» **What this task involves**
The answer must be an exact copy of the entries below, with no images in it.
### Data ###
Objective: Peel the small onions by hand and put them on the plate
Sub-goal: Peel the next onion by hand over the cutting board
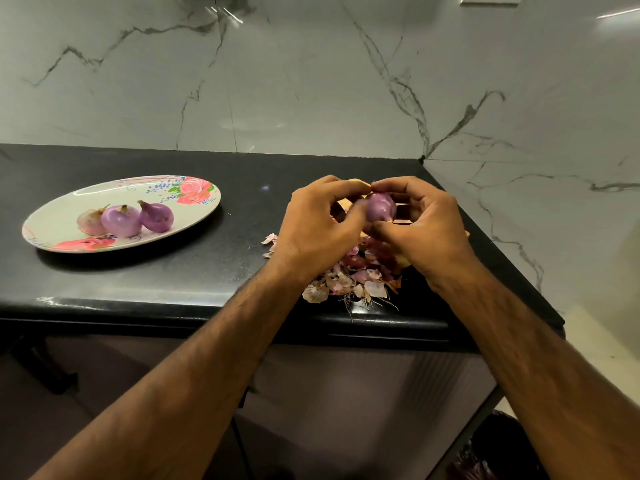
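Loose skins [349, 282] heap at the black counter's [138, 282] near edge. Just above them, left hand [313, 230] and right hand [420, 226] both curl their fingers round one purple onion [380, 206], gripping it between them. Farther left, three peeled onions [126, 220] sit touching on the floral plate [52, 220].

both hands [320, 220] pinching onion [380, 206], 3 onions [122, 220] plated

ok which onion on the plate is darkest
The rightmost onion on the plate: deep purple, while the middle onion is lilac and the left onion pinkish.
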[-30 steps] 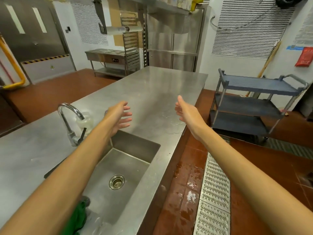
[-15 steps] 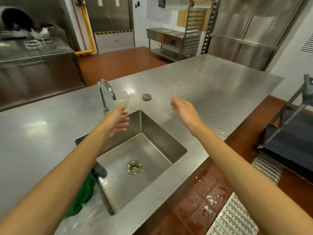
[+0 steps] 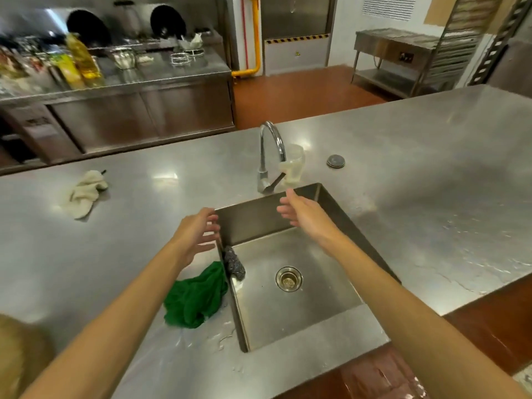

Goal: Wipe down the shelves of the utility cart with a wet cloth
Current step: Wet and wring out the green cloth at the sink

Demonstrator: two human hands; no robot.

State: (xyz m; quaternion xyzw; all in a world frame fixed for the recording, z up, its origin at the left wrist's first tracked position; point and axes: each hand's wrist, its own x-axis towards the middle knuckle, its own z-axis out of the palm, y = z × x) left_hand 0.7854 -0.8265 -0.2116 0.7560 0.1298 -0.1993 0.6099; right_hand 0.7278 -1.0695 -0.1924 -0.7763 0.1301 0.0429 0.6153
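The crumpled green cloth point(image 3: 195, 298) lies on the steel counter point(image 3: 115, 249), touching the left rim of the square steel sink point(image 3: 302, 306), just beside a dark grey scouring pad point(image 3: 234, 264) propped in the sink's corner. We judge the cloth soft, light and limp, likely damp; we would pinch it at its raised middle folds. A beige rag point(image 3: 85, 192) sits well apart to the left. Our left hand point(image 3: 195, 237) hovers open above the cloth, fingers spread, holding nothing. Our right hand point(image 3: 305, 214) reaches empty and open over the sink toward the curved chrome faucet point(image 3: 270, 156).
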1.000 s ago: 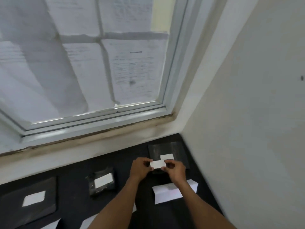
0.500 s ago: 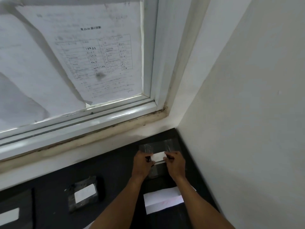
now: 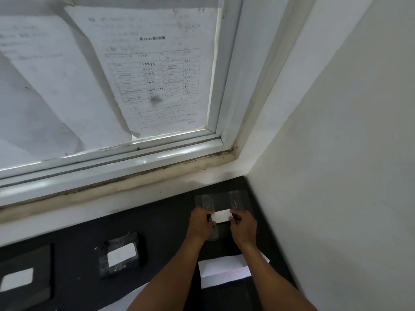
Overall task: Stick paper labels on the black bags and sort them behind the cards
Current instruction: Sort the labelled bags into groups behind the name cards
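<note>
Grip narrow: left hand (image 3: 199,223) and right hand (image 3: 244,226) pinch the paper label (image 3: 221,216) over the black bag (image 3: 224,198).

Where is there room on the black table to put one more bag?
Bare tabletop lies between the middle bag and the left hand. The right corner is crowded: the corner bag, the label that the left hand and right hand pinch, and the white card.

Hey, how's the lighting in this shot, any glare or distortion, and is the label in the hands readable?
Head view: daylight glows through the papers on the window, leaving the table dim; glare streaks the window frame and sheens the black bag; the wide lens slants the frame's uprights; the paper label, pinched by the left hand and right hand, is too small to read.
</note>
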`<action>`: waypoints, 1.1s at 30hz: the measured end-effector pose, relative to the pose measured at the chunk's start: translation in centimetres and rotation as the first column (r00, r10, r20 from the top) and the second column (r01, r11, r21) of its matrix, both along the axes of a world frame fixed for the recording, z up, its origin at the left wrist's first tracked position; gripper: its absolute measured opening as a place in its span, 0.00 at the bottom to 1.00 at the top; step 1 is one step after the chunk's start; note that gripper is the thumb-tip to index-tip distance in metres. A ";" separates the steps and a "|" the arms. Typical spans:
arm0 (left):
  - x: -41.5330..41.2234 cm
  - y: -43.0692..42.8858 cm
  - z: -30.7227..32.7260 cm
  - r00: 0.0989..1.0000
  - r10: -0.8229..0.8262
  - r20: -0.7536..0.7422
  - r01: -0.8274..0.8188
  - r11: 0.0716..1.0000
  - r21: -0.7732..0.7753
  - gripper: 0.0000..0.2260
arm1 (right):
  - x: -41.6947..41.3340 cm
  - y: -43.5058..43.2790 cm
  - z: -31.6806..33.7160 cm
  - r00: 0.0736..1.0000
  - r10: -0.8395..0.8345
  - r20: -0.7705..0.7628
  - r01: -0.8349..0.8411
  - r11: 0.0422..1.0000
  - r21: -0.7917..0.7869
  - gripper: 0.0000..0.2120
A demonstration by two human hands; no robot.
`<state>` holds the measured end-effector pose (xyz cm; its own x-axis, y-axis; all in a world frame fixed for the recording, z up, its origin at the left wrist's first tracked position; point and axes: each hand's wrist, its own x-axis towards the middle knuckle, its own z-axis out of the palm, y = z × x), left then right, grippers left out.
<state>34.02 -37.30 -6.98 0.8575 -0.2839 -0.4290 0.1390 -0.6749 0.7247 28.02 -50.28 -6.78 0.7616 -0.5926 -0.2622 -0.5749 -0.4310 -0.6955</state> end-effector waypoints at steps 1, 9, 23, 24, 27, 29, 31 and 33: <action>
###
» **Solution below**
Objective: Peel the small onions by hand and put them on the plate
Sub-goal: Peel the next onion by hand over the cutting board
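Loose skins [349, 282] heap at the black counter's [138, 282] near edge. Just above them, left hand [313, 230] and right hand [420, 226] both curl their fingers round one purple onion [380, 206], gripping it between them. Farther left, three peeled onions [126, 220] sit touching on the floral plate [52, 220].

both hands [320, 220] pinching onion [380, 206], 3 onions [122, 220] plated

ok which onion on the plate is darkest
The rightmost onion on the plate: deep purple, while the middle onion is lilac and the left onion pinkish.
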[-30 steps] 
[-15 steps] 
[+0 steps] 

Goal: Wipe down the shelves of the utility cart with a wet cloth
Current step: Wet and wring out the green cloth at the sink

Demonstrator: two human hands; no robot.

State: (xyz m; quaternion xyzw; all in a world frame fixed for the recording, z up, its origin at the left wrist's first tracked position; point and axes: each hand's wrist, its own x-axis towards the middle knuckle, its own z-axis out of the palm, y = z × x) left_hand 0.7854 -0.8265 -0.2116 0.7560 0.1298 -0.1993 0.6099; right_hand 0.7278 -1.0695 -0.1924 -0.7763 0.1301 0.0429 0.6153
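The crumpled green cloth point(image 3: 195, 298) lies on the steel counter point(image 3: 115, 249), touching the left rim of the square steel sink point(image 3: 302, 306), just beside a dark grey scouring pad point(image 3: 234, 264) propped in the sink's corner. We judge the cloth soft, light and limp, likely damp; we would pinch it at its raised middle folds. A beige rag point(image 3: 85, 192) sits well apart to the left. Our left hand point(image 3: 195, 237) hovers open above the cloth, fingers spread, holding nothing. Our right hand point(image 3: 305, 214) reaches empty and open over the sink toward the curved chrome faucet point(image 3: 270, 156).
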1.000 s ago: 
0.500 s ago: 
now: 
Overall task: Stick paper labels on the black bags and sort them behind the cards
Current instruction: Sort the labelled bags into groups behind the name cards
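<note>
Grip narrow: left hand (image 3: 199,223) and right hand (image 3: 244,226) pinch the paper label (image 3: 221,216) over the black bag (image 3: 224,198).

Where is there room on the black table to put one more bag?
Bare tabletop lies between the middle bag and the left hand. The right corner is crowded: the corner bag, the label that the left hand and right hand pinch, and the white card.

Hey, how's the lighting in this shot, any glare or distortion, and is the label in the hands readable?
Head view: daylight glows through the papers on the window, leaving the table dim; glare streaks the window frame and sheens the black bag; the wide lens slants the frame's uprights; the paper label, pinched by the left hand and right hand, is too small to read.
</note>
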`<action>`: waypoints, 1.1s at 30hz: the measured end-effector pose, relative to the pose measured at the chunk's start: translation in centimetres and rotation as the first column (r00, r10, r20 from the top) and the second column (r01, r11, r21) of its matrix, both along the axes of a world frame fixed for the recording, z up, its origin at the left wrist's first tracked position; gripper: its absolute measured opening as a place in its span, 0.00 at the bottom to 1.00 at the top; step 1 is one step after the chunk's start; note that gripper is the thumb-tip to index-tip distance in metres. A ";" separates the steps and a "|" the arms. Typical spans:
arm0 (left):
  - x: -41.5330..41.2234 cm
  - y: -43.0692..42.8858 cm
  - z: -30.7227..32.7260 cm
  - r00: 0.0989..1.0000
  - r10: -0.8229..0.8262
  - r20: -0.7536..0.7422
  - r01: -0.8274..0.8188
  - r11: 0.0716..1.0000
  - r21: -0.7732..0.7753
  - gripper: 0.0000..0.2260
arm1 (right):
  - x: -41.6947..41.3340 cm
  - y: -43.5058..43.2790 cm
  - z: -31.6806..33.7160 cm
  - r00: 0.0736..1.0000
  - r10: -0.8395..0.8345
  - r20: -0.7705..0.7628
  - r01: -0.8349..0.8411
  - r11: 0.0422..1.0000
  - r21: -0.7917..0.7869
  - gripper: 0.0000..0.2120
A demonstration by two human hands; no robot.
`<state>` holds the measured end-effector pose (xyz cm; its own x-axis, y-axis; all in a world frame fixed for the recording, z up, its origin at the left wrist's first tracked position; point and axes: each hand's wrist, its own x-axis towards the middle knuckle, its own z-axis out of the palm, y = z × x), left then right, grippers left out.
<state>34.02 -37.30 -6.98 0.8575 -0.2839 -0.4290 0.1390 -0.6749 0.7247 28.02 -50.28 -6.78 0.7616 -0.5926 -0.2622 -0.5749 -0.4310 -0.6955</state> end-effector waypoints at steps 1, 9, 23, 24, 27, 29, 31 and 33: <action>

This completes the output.